Compilation album by Jim Jones
- Released: December 5, 2006
- Recorded: 2006
- Genre: Hip-hop
- Length: 41:19
- Label: Diplomats; Koch;
- Producer: Amadeus; Arnold Mischkulnig; Bang; Bear One; Bob Perry; Hannon Lane; Twinz NY; V-Prod; Zukhan Bey;

Jim Jones chronology
| Hustler's P.O.M.E. (Product of My Environment) (2006) | A Dipset X-Mas (2006) | Harlem's American Gangster (2007) |

Singles from A Dipset X-Mas
- "We Fly High (Remix)" Released: November 2006;

= A Dipset X-Mas =

A Dipset X-Mas is a Christmas-themed hip-hop compilation album by American rapper Jim Jones. It was released on December 5, 2006 through Koch Records.
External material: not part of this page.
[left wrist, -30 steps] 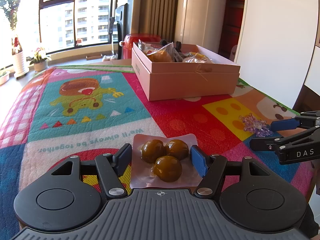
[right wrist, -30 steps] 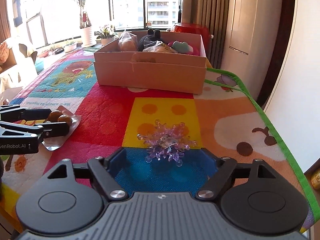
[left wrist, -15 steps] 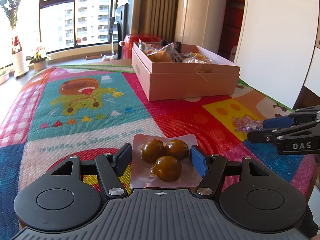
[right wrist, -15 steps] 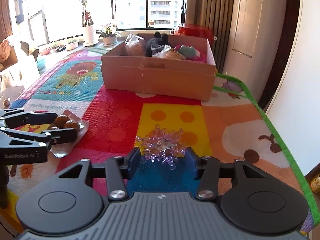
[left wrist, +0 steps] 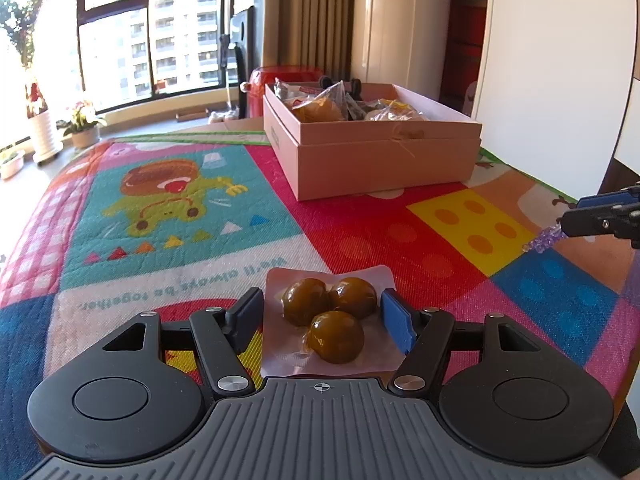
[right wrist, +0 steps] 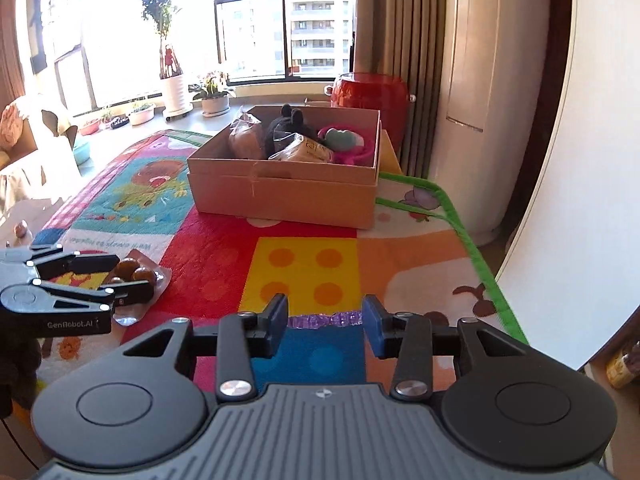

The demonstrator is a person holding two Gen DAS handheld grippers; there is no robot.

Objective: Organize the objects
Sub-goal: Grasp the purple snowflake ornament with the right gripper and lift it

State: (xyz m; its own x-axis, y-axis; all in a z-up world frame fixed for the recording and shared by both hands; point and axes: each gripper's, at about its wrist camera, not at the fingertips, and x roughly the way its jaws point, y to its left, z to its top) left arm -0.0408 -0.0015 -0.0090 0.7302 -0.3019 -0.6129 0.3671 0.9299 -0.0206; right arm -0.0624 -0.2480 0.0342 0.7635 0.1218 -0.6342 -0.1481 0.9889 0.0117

Production was handled by Arnold Mischkulnig, Bob Perry, Twinz NY, Amadeus, Bang, Bear One, Hannon Lane, V-Prod and Zukhan Bey. Beside Jones, it features contributions from fellow ByrdGang members Mel Matrix, Stack Bundles and Max B, as well as 40 Cal., J.R. Writer, NOE, Rell, T.I., Puff Daddy, Jermaine Dupri, Birdman and Young Dro.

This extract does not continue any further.